Он игнорирует протянутую руку Холта, и отвечает:
— Я – Тристан Такеи. Я живу здесь. С ней.
— Я вижу, — говорит Холт и опускает руку. — Приятно познакомиться, Тристан. Кэсси не говорила, что живет с кем-то.
— Наверно, она подумала, что это не твоего ума дело.
Тестостерон плотным слоем пропитывает воздух, но прежде чем я успеваю объясниться, что вовсе не живу с любовником, Тристан хватает меня за руку и шипит:
— Кэсси? Мне надо поговорить с тобой на кухне. — Он тащит меня прочь из комнаты.
Когда мы заходим в кухню, он поворачивается ко мне, на его лице читается ярость.
— Что ты, черт побери, вытворяешь?
— Трис, успокойся.
— Я спокоен.
— Нет, не спокоен. Твои чакры кружатся в воздухе как фейерверк.
— Ты не веришь в чакры.
— Да, но, если бы я верила, то именно это они бы и делали. Остынь.
Несколько секунд он свирепо смотрит на меня, после чего закрывает глаза и делает глубокий вдох. Потом медленно выдыхает и снова вдыхает.
— Хорошо. Я спокоен… вроде бы. Теперь, ответь на вопрос.
— Я ничего такого не делаю. Мы просто тусуемся вместе.
— Тусоваться можно и не приводя его сюда. Тебе и самой отлично известно, что если ты приводишь мужчин домой, то только по одной причине, и если ты задумала снова прыгнуть к нему в постель…
— Не задумала! И в мыслях нет. Я немного перебрала, и он проводил меня домой.
— Ты
— Проклятье, Трис, не мог бы ты, пожалуйста, говорить потише?!
Он снова выдыхает.

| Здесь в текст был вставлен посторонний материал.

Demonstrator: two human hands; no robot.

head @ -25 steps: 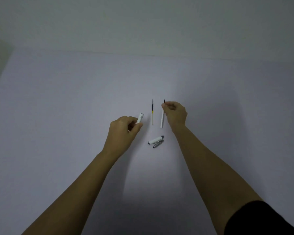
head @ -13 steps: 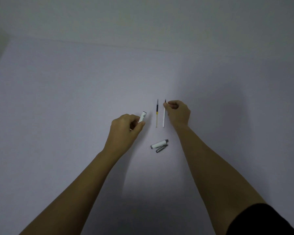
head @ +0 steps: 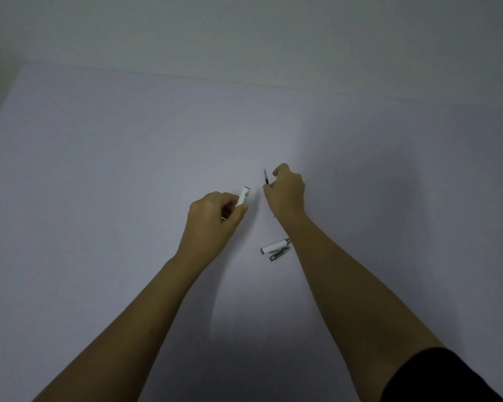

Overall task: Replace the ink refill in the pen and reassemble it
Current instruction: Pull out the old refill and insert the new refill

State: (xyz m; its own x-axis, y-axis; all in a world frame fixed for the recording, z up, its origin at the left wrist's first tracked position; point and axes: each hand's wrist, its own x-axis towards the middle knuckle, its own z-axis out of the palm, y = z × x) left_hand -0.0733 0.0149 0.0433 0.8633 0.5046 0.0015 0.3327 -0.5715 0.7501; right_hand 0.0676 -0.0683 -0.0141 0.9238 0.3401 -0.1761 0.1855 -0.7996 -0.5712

Ничто не нарушает его душевное равновесие быстрее, чем перспектива того, что я возьмусь за старое.
Я трогаю его за руку.
— Ты действительно считаешь, что пара недель порядочного поведения с его стороны убедят меня, что он больше не является эмоционально нестабильным засранцем? Даже я не так наивна.
— Я и не говорю, что ты наивна, но этот мужчина – твоя ахиллесова пята. Если он попросит тебя переспать с ним сейчас, ты сможешь сказать «нет»?
Все мое тело вспыхивает.
— Тристан, боже… это не то, что он хочет.

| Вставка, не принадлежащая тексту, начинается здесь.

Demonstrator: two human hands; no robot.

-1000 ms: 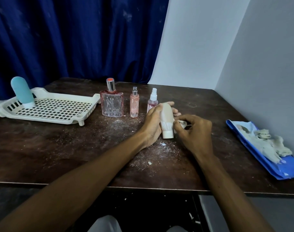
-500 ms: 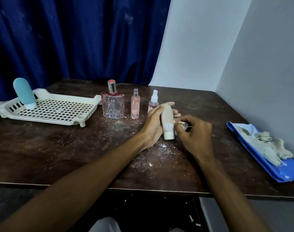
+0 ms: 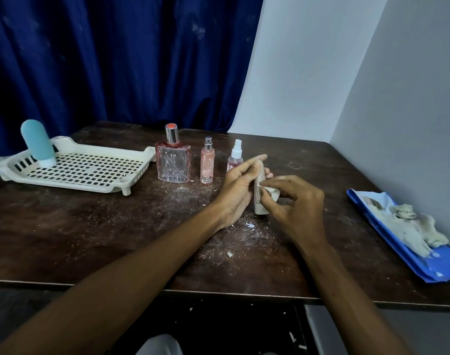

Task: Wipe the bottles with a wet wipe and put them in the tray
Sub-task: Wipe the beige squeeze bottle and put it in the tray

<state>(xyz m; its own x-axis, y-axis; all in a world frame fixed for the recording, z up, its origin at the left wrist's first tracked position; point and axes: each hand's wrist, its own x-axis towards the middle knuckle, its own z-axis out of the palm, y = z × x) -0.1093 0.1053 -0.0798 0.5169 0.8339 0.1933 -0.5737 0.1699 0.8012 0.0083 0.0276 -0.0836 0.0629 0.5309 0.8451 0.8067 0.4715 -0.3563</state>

— Ерунда. Я вижу, как он смотрит на тебя. Скажи ты ему лишь слово, этот парень тут же оттрахал бы тебя.
Я пропускаю пальцы сквозь волосы.
— Трис…
Он вздыхает и кладет руки мне на плечи.
— Послушай, милая, я знаю, что во всей этой истории достаточно сложно сориентироваться, но ты должна помнить все, о чем мы говорили. Границы. Уважение. Честность. Эмоциональная зрелость.
— Это относится к нему или ко мне?
— К обоим. Не будьте ослеплены гормонами. Я не смогу наблюдать, как ты снова проходишь через все эти сердечные страдания.

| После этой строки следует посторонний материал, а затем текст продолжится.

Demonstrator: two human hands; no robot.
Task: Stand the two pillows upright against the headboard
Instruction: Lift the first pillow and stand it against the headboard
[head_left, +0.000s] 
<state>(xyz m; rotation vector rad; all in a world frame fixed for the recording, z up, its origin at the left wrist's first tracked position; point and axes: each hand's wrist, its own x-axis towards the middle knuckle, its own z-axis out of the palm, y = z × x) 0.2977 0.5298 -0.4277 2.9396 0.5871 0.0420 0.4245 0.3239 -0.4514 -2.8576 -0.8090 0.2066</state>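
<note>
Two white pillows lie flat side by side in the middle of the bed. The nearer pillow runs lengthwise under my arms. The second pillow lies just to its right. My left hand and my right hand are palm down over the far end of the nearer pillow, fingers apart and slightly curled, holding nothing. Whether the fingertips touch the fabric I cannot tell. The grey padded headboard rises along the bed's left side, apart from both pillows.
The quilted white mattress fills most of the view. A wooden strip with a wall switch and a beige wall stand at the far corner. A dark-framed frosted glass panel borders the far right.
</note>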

Он заключает меня в объятия и вздыхает.
— Спасибо, Трис.
— Пустяки. — Он отстраняется. — Но я должен еще кое-что сделать, прежде чем оставлю вас двоих наедине. Тебе, наверно, захочется отвернуться, потому что это будет неловко.
Прежде чем я успеваю его остановить, он обходит меня и идет обратно в гостиную. Холт сидит на краю дивана, но при виде Тристана встает.
— Ладно, ты, — говорит Тристан, тыкая пальцем Холту в лицо. — Я скажу это один раз, так что слушай. Я провожу большую часть бодрствования в поисках спокойствия в этом мире и стараюсь быть одним целым со своим душевным равновесием, но я люблю эту женщину больше, чем любого другого на этой планете, и если ты причинишь ей боль, – каким бы то ни было образом, – то клянусь могущественным и всесильным Буддой, я без колебаний убью тебя. Ты меня понял?